L’espressione “made in Italy” perde nel tempo la sua connotazione geografica per assumere una preziosa e quasi iconica valenza identitaria e culturale. Scriveva Carlo Marco Belfanti in Storia culturale del Made in Italy nel 2019: “il processo di cambiamento del Made in Italy da mera indicazione del luogo di fabbricazione ad attestato di appartenenza a un Paese identificato come depositario di un insieme di riferimenti culturali, estetici e produttivi, prende pienamente e completamente avvio a partire dagli anni Ottanta del Novecento”.
Il concetto dilaga quasi “sversandosi” anche nel linguaggio della musica pop degli anni ’50: “Mambo Italiano, scritto proprio così in italiano, conquista la prima posizione nelle hit parade inglesi e americana.

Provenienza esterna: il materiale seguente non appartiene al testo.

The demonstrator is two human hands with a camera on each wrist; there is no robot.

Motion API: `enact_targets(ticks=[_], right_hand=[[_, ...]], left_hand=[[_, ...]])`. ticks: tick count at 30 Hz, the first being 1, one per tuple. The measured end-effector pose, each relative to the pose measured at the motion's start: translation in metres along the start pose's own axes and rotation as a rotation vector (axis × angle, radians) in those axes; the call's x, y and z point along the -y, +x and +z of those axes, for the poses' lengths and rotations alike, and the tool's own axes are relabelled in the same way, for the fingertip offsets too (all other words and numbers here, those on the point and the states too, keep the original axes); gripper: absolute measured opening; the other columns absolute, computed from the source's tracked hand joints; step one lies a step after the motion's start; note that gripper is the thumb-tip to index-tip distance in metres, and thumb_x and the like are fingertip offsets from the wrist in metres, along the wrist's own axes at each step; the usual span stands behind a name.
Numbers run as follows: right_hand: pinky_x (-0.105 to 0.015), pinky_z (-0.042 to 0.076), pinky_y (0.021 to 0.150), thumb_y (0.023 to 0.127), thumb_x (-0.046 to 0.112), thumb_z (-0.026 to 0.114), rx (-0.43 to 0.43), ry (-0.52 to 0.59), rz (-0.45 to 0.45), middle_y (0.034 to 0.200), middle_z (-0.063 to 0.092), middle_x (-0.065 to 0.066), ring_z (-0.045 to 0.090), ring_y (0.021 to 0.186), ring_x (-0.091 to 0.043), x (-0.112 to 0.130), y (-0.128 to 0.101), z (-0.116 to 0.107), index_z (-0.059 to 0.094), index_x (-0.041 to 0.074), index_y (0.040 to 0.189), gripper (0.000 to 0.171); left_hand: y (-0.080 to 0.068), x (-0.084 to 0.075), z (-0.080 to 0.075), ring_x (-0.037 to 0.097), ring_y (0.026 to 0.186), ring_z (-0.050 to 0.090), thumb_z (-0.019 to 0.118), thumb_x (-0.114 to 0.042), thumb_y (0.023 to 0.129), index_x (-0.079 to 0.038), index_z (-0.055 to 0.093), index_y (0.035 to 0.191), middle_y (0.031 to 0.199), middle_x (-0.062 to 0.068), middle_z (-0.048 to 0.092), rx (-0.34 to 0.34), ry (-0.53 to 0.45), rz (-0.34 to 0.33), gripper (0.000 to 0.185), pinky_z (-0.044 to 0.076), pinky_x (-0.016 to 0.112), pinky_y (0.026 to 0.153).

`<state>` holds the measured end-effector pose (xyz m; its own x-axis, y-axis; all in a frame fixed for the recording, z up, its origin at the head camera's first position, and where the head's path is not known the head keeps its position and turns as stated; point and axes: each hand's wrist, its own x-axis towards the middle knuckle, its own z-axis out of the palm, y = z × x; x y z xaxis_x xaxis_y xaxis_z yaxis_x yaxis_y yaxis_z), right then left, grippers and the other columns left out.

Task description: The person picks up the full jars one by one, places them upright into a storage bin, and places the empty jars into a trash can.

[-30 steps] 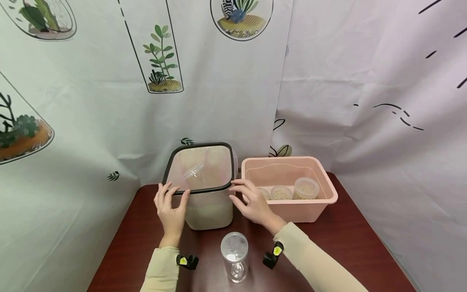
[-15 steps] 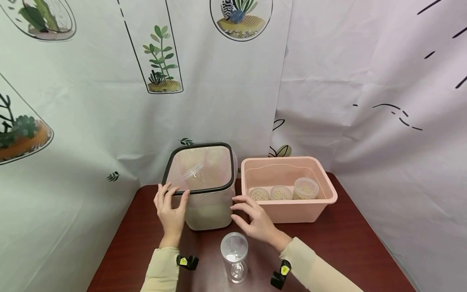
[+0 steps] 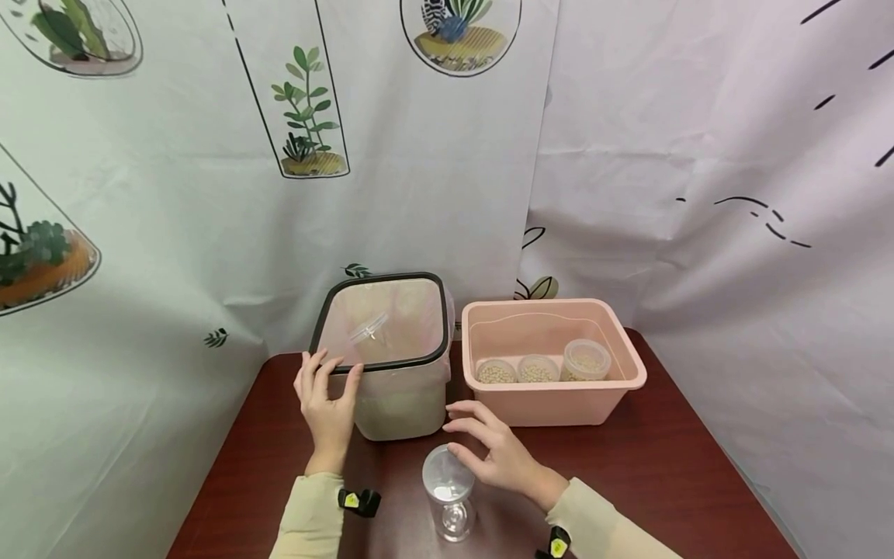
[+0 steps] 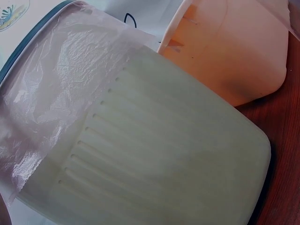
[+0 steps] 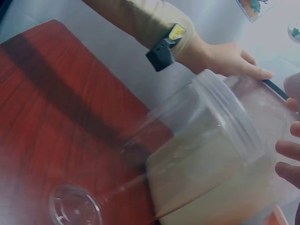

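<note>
A clear jar with a frosted lid [image 3: 448,472] stands upright on the table. My right hand [image 3: 501,456] hovers at its right side, fingers loosely bent and holding nothing; its thumb overlaps the lid's edge in the head view, and contact cannot be told. In the right wrist view its fingertips [image 5: 288,150] show past the jar lid [image 5: 229,117]. A pale green bin [image 3: 400,404] with a black rim and thin pink bag [image 4: 84,65] stands behind. My left hand [image 3: 327,415] rests its fingers at the front-left rim. Inside the bin lies a clear, lidded-looking object [image 3: 370,329].
To the right of the bin stands a pink tub [image 3: 559,405]. It holds several clear round containers of small pale beads or grains, one of them [image 3: 587,360] taller. A printed cloth [image 3: 447,194] hangs behind the dark red table [image 3: 649,466].
My right hand has left the bin's front-right rim and come down and toward me, to the jar. The left hand, bin and tub stay as they were.
</note>
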<state>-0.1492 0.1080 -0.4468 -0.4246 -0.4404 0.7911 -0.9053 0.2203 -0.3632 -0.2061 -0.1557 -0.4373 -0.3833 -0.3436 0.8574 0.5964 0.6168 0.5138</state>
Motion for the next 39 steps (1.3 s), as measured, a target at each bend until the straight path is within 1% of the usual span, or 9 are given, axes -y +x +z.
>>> enact_targets(ticks=[5,10,15,18,21,26,33,35,39], right_hand=[[-0.031,0.045,0.09,0.089,0.02,0.062,0.035,0.002,-0.003,0.124,0.05,-0.01,0.056,0.107,-0.026,0.004,-0.009,0.001,0.062,0.011,0.111,0.023],[-0.033,0.046,0.089,0.088,0.02,0.063,0.055,-0.006,0.0,0.126,0.049,-0.011,0.054,0.11,-0.025,0.008,-0.017,0.003,0.063,0.008,0.108,0.023],[-0.036,0.045,0.09,0.088,0.018,0.064,0.052,-0.011,-0.011,0.129,0.046,-0.015,0.053,0.111,-0.026,0.01,-0.022,0.005,0.063,0.007,0.107,0.022],[-0.036,0.045,0.091,0.087,0.019,0.064,0.055,-0.013,-0.007,0.13,0.045,-0.015,0.053,0.111,-0.027,0.011,-0.025,0.006,0.063,0.007,0.108,0.024],[-0.037,0.045,0.091,0.087,0.019,0.064,0.058,-0.012,-0.007,0.13,0.045,-0.016,0.052,0.112,-0.026,0.011,-0.029,0.008,0.063,0.007,0.109,0.025],[-0.038,0.045,0.091,0.086,0.021,0.066,0.055,-0.013,-0.001,0.13,0.043,-0.018,0.051,0.114,-0.026,0.01,-0.035,0.01,0.062,0.007,0.11,0.028],[-0.042,0.046,0.088,0.085,0.021,0.068,0.056,0.02,0.048,0.129,0.044,-0.018,0.051,0.113,-0.03,0.011,-0.044,0.014,0.06,0.006,0.114,0.033],[-0.044,0.047,0.086,0.083,0.018,0.07,0.052,0.031,0.059,0.127,0.045,-0.019,0.052,0.11,-0.033,0.019,-0.041,0.012,0.059,0.003,0.114,0.036],[-0.034,0.047,0.086,0.074,0.01,0.077,0.047,0.054,0.075,0.12,0.048,-0.023,0.053,0.105,-0.033,0.034,-0.037,0.008,0.055,-0.003,0.117,0.05]], left_hand=[[0.0,0.004,-0.001,0.036,0.128,0.035,0.083,0.0,0.064,-0.001,0.069,0.093,0.117,0.019,0.058,0.013,-0.003,-0.002,0.033,0.026,0.053,0.102],[0.0,0.004,-0.001,0.036,0.128,0.035,0.083,-0.004,0.064,-0.001,0.069,0.093,0.117,0.019,0.058,0.009,-0.006,0.003,0.033,0.027,0.053,0.102],[0.002,0.004,0.001,0.038,0.127,0.036,0.083,0.004,0.061,0.002,0.068,0.092,0.115,0.022,0.057,-0.001,0.002,0.015,0.034,0.026,0.054,0.102],[0.005,-0.004,0.001,0.04,0.126,0.036,0.081,0.012,0.057,0.006,0.067,0.09,0.113,0.026,0.057,-0.011,0.002,0.024,0.037,0.025,0.056,0.102],[0.01,-0.018,0.001,0.042,0.126,0.036,0.078,0.017,0.056,0.01,0.065,0.089,0.111,0.031,0.056,-0.02,-0.004,0.029,0.037,0.024,0.058,0.101],[0.014,-0.035,-0.001,0.044,0.125,0.036,0.077,0.018,0.057,0.012,0.064,0.088,0.109,0.033,0.055,-0.034,-0.022,0.021,0.034,0.024,0.059,0.101],[0.013,-0.036,-0.001,0.044,0.124,0.036,0.076,0.02,0.057,0.013,0.063,0.088,0.109,0.033,0.055,-0.036,-0.014,0.014,0.034,0.024,0.06,0.1],[0.012,-0.036,-0.001,0.044,0.124,0.036,0.076,0.02,0.057,0.013,0.063,0.088,0.109,0.033,0.055,-0.037,-0.012,0.014,0.034,0.024,0.06,0.1],[0.012,-0.037,-0.001,0.044,0.124,0.036,0.076,0.02,0.057,0.013,0.063,0.087,0.109,0.033,0.055,-0.036,-0.011,0.01,0.034,0.025,0.059,0.1]])
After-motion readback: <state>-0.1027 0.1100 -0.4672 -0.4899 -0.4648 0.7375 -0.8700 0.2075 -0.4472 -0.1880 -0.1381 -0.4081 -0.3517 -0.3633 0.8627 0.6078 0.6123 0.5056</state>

La prima versione è quella di Rosemary Clooney, rilanciata da tanti altri indimenticabili artisti come Renato Carosone.
Chi non ricorda poi la t-shirt di Madonna nel video Papa don’t preach con la scritta “Italians do it better” (vale a dire “gli italiani lo fanno meglio”)? Sì, certo, il complemento oggetto e sottinteso della frase si riferiva al fare l’amore. Non al fare un’automobile. Dal make al do. Modi diversi di scrivere, dire e fare nella lingua inglese. Ma nell’immaginario collettivo internazionale l’Italia rimane comunque la patria del fare.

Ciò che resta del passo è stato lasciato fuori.